[Assignment]: Repeat exactly, and only, the lines below starting at the line that contains "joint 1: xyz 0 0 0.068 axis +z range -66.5" and ending at the line that contains "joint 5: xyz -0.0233", inclusive of both.

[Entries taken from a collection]
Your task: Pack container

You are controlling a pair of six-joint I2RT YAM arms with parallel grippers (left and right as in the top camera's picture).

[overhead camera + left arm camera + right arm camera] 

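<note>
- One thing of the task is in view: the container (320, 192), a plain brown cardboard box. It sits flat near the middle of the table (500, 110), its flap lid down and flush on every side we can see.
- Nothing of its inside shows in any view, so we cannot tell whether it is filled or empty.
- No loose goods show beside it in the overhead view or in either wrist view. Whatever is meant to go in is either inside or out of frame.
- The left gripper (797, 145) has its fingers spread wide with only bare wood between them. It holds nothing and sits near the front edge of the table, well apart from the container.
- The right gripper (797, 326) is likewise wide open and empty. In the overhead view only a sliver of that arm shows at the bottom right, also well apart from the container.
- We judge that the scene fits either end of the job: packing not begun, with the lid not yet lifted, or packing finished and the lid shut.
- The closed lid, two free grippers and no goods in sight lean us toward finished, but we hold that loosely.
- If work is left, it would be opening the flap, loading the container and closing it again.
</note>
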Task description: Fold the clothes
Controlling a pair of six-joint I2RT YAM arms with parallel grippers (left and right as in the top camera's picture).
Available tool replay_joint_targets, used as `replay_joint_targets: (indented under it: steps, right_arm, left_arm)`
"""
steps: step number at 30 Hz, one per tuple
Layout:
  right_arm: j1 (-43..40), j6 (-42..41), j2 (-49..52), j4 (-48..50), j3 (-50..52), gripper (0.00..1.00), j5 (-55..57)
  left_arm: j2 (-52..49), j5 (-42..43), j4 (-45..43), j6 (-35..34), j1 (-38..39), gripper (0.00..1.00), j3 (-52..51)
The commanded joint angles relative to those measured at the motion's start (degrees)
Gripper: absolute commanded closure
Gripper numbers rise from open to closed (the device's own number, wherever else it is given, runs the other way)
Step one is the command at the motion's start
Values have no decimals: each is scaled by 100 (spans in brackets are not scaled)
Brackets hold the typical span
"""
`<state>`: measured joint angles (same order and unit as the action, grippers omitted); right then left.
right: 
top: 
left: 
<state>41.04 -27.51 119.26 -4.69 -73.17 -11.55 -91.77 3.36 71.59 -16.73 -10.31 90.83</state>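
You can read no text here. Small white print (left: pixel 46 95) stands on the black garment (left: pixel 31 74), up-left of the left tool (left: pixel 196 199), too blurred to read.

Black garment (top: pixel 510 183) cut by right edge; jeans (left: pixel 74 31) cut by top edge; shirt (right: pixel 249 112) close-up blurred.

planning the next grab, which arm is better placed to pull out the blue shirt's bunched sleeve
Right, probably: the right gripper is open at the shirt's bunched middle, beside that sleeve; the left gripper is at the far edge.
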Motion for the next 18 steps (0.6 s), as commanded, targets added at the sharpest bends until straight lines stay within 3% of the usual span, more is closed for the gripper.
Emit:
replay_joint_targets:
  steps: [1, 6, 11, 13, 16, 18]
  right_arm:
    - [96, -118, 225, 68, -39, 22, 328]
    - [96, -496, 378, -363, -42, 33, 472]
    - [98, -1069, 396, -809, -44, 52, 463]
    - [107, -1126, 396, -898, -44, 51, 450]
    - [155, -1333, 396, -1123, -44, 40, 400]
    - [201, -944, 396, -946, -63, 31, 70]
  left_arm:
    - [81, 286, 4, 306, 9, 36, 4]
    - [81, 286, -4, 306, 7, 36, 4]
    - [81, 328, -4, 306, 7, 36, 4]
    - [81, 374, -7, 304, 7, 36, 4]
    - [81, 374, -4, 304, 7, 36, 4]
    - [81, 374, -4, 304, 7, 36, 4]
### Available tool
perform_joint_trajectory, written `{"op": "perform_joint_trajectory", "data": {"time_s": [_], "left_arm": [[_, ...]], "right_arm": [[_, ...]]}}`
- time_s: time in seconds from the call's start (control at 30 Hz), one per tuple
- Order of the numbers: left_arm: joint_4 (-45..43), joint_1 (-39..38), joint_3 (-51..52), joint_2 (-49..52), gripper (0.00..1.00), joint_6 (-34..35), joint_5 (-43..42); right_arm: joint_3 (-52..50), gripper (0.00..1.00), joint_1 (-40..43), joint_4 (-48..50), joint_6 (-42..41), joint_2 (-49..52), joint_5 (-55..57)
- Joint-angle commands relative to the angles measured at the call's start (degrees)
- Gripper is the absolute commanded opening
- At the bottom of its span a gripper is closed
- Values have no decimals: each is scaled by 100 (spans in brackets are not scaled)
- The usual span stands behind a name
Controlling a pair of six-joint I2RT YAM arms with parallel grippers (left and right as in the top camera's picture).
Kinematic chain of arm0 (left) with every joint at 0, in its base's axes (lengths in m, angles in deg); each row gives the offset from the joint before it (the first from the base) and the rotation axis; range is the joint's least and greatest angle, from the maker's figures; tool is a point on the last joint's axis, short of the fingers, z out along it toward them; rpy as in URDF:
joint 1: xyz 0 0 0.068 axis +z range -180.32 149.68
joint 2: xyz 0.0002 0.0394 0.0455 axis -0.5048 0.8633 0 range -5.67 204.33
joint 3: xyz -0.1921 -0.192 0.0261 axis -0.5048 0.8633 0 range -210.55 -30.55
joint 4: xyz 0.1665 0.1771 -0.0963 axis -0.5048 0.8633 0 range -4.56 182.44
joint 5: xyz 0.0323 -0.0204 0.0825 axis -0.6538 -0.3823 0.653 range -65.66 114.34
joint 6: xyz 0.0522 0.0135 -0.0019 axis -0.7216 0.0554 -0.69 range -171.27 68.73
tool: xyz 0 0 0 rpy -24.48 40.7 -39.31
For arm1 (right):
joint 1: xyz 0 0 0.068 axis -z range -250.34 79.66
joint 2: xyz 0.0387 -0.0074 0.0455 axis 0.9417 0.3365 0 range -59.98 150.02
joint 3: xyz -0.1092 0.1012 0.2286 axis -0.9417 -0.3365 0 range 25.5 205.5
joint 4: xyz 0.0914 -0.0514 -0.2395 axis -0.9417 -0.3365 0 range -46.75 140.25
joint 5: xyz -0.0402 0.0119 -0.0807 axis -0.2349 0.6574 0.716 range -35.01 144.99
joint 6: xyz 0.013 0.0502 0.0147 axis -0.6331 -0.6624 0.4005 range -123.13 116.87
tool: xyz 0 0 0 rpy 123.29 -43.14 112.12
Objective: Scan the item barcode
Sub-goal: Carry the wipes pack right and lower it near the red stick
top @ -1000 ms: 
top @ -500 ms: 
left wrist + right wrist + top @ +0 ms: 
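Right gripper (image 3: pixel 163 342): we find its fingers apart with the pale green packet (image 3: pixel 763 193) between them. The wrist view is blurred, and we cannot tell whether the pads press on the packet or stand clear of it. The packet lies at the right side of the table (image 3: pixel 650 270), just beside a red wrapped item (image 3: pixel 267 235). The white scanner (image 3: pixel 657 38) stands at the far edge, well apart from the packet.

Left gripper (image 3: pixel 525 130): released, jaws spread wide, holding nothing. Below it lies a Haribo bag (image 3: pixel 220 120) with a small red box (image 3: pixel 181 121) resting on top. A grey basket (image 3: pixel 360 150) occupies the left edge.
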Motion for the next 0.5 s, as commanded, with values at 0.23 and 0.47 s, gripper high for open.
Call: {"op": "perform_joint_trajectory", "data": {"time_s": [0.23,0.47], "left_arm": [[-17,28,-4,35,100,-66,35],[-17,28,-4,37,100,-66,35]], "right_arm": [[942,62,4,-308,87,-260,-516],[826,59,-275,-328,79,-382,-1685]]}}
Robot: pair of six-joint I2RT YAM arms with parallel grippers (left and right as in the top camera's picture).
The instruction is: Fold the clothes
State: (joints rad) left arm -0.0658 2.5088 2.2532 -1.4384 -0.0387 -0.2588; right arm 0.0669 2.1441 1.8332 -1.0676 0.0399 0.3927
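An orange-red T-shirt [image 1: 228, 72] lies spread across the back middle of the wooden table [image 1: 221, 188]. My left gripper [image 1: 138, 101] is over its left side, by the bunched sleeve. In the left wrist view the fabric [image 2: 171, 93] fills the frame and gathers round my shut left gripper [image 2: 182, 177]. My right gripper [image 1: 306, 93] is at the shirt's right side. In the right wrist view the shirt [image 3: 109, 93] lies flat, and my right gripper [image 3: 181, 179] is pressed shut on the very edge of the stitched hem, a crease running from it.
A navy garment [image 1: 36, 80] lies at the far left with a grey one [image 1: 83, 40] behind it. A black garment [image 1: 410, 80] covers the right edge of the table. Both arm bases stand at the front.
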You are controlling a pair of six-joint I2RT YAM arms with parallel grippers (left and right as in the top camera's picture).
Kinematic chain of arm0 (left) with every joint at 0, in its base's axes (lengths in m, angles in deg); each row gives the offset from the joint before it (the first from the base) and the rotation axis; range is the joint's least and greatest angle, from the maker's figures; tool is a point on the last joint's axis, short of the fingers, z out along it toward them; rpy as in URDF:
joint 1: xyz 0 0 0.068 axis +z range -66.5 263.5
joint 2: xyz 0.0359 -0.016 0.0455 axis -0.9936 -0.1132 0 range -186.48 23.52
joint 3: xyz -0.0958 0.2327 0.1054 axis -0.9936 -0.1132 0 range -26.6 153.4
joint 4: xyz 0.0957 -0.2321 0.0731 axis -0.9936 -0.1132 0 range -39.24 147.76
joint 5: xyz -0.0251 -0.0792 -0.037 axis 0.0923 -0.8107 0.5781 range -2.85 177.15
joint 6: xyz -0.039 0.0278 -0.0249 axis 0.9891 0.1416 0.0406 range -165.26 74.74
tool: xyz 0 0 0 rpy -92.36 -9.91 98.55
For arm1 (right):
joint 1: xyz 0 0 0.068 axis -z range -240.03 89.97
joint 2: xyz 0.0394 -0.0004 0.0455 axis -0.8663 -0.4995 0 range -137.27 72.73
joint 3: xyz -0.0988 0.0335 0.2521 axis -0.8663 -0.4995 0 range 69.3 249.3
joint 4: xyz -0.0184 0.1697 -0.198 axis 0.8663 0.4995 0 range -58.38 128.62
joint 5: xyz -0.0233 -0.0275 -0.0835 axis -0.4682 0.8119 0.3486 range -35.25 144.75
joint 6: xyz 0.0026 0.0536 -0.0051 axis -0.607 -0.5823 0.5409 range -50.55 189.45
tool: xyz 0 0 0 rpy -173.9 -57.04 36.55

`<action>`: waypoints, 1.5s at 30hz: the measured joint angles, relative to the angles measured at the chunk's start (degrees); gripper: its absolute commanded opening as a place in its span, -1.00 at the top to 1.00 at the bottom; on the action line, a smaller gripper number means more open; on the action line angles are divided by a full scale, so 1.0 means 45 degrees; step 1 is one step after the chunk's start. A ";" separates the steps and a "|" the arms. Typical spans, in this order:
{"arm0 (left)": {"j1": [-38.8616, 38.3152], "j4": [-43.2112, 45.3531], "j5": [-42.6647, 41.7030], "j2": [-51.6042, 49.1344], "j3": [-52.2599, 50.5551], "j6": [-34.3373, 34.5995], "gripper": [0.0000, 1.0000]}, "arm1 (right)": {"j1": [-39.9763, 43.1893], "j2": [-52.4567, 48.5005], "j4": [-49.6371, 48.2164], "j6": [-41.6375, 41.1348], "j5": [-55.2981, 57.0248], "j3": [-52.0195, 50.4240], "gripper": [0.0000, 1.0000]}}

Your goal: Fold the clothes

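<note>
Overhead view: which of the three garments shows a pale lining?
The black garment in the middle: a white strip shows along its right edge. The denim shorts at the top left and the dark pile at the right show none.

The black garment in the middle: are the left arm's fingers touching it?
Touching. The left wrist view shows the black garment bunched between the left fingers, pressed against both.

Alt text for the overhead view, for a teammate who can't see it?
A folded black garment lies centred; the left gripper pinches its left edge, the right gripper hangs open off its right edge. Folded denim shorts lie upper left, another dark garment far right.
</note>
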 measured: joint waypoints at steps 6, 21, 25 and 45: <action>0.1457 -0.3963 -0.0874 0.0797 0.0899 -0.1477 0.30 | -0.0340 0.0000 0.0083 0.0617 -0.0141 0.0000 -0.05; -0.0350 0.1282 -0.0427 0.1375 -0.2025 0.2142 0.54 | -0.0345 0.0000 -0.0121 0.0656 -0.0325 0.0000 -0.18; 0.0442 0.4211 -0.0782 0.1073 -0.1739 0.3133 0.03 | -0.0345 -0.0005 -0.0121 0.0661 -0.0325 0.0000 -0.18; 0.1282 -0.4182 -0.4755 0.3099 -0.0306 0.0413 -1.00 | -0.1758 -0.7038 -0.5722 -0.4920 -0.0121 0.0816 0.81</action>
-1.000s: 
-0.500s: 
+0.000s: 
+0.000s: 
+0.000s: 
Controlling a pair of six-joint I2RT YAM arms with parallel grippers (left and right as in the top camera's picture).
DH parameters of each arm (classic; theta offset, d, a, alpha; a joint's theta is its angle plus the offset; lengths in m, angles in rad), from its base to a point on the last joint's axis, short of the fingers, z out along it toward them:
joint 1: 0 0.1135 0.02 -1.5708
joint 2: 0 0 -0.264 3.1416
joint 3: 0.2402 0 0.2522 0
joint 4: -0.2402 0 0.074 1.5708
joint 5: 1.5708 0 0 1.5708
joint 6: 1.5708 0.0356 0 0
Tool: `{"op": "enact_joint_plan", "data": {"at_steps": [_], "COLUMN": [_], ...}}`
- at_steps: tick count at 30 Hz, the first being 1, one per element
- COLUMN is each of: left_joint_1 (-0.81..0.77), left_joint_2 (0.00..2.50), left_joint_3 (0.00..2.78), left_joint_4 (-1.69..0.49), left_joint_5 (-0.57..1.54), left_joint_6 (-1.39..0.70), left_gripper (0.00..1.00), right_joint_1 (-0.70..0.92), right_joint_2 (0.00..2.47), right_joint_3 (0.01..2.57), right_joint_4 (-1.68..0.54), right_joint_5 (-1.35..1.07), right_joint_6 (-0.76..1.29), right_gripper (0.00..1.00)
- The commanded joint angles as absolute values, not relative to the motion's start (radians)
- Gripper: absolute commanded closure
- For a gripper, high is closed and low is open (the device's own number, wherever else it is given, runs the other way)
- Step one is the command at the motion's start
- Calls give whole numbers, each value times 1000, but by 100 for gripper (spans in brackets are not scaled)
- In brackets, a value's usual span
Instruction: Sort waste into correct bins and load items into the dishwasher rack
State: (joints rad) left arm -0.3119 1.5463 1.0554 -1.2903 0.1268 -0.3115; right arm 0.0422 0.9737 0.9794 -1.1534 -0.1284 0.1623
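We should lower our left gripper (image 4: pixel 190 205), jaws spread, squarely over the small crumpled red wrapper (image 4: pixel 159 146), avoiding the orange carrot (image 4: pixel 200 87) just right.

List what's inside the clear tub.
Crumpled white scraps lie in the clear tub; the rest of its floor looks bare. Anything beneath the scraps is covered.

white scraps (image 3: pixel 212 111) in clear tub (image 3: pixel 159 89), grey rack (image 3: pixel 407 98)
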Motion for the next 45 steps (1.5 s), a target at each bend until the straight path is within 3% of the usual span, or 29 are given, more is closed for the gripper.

[Answer for this exercise]:
joint 1: xyz 0 0 0.068 axis +z range -66.5 263.5
joint 2: xyz 0.0359 -0.016 0.0455 axis -0.9936 -0.1132 0 range -186.48 23.52
joint 3: xyz -0.0958 0.2327 0.1054 axis -0.9936 -0.1132 0 range -26.6 153.4
joint 4: xyz 0.0957 -0.2321 0.0731 axis -0.9936 -0.1132 0 range -39.24 147.76
joint 5: xyz -0.0251 -0.0792 -0.037 axis 0.0923 -0.8107 0.5781 range -2.85 177.15
joint 6: xyz -0.039 0.0278 -0.0249 axis 0.9891 0.1416 0.0406 range -165.26 74.74
tool: xyz 0 0 0 rpy -92.36 -9.91 98.55
For arm1 (right):
joint 1: xyz 0 0 0.068 axis -z range -240.03 89.97
joint 2: xyz 0.0394 -0.0004 0.0455 axis -0.8663 -0.4995 0 range -137.27 72.73
joint 3: xyz -0.0988 0.0335 0.2521 axis -0.8663 -0.4995 0 range 69.3 249.3
joint 4: xyz -0.0184 0.1697 -0.198 axis 0.8663 0.4995 0 range -58.38 128.62
joint 5: xyz -0.0233 -0.0275 -0.0835 axis -0.4682 0.8119 0.3486 range -35.25 144.75

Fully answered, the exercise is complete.